I waved my hand in the air.
"You're up to five bottles of Astro-Glide, Lenny. It'll be like sleeping on Teflon."
She looked around the room. "Okay, cuties, let's do a real quick introduction and then go over the menus for the night. As you can see, we've moved things around a bit in here; we'll be explaining the rationale behind this momentarily. Also, we've got four events, and all of them are heavy volume, like over one hundred seats per event. So, start introducing yourselves."
There were several moments of shy silence. Then a skinny kid, who looked about fifteen, raised his hand and said, "Umm.... I'm, uh, Matt."
Mimi asked, "So, Uh Matt, I'll forgo any jokes about you lying on the floor so people can wipe their feet on you and ask what you do here." There was light laughter at the "lying on the floor" line.
"I mostly work meat."
"Really?" Mimi gasped. "Ooooh, do I get to watch? I'm surprised they pay you to do that in food service." More laughter followed.
Mimi went through the room, collecting names and somehow managing to get in a ribald crack at each foodie's job ("Tossing salads.... Nah, too easy. Next!")
I let Mimi continue on with her comedy routine and went outside to see how Roadie was doing. He'd finished one van and had dived into the second one; he was glad to see me. "Lenny!" he cried, "got one for you to test drive. I figure you're the one who's spending the most time behind the wheel of these girls, you should get first crack, see if I missed anything, how they handle, and the like. Ready to test her out?"

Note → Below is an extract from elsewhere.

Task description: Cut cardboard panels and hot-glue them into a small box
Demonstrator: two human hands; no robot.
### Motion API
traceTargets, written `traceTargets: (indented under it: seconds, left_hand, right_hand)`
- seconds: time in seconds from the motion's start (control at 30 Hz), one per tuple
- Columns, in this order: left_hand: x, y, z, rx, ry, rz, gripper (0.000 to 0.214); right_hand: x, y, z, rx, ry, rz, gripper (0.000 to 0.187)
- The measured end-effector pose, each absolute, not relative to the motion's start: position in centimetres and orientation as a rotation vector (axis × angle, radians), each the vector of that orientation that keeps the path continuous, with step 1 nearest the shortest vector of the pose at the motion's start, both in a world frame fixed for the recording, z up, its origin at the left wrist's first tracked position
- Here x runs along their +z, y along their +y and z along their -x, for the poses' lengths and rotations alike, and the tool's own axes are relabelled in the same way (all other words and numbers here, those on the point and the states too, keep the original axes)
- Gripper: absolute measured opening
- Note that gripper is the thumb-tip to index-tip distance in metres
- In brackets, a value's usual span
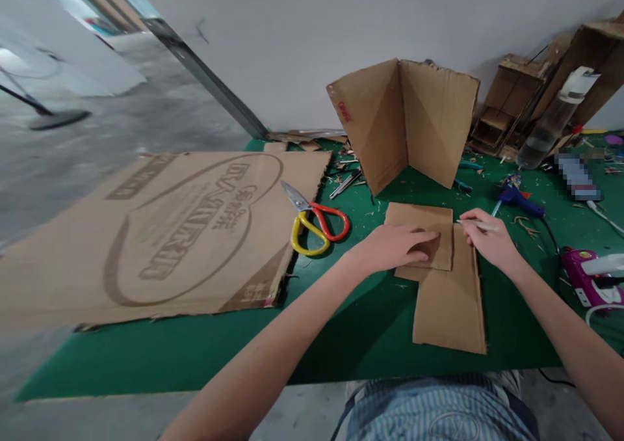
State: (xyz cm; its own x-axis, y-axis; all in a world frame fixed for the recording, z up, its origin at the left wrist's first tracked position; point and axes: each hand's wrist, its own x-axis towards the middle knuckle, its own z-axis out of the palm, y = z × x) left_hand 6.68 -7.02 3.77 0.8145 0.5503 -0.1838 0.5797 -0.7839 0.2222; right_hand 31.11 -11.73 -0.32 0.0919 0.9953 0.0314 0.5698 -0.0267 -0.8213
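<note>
My left hand [397,246] lies flat, fingers stretched, pressing a small cardboard piece [424,223] onto a longer cardboard strip [451,304] on the green mat [370,330]. My right hand [490,239] pinches a thin pencil-like stick [480,224] with its tip at the small piece's right edge.
A large printed cardboard sheet [160,233] covers the left of the table. Scissors with red and yellow handles [316,223] lie beside it. A folded cardboard corner [404,122] stands behind. A blue glue gun [517,197], a pink tool [589,278], a plastic bottle [556,119] and wooden boxes [517,99] sit at the right.
</note>
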Motion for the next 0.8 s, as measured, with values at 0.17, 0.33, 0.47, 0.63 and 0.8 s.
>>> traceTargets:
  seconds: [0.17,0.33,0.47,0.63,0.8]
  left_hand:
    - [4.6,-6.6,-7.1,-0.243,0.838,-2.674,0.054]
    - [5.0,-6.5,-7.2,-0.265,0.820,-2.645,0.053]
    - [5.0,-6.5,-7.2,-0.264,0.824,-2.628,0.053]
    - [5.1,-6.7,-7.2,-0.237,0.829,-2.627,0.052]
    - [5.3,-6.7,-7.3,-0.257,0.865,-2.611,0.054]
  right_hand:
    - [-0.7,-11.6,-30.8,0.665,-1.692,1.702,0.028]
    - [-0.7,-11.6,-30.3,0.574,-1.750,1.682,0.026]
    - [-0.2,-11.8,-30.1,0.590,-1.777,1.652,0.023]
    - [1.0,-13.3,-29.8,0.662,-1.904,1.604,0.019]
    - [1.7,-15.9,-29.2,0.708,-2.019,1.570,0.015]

"Absolutely," I told him. He handed me the keys, as always kept in his pocket: working on cars in West Oakland had taught him to never leave a vehicle with the keys in it, even if you're under the hood, lest some wannabe car thief try to take off with it. He'd had some crackhead drive a car off the jack stands and onto the rotors --- and try to keep going --- one afternoon. He'd caught the guy and dispensed of him by jogging alongside. No sense in calling the police; the purposefully savage beat-down Roadie and his partner gave the crackhead, along with instructions to leave a five block berth around the warehouse, was a more effective deterrent than jail ever would be. Still, having to replace the rotors (it was a customer's car) was an unwanted expense.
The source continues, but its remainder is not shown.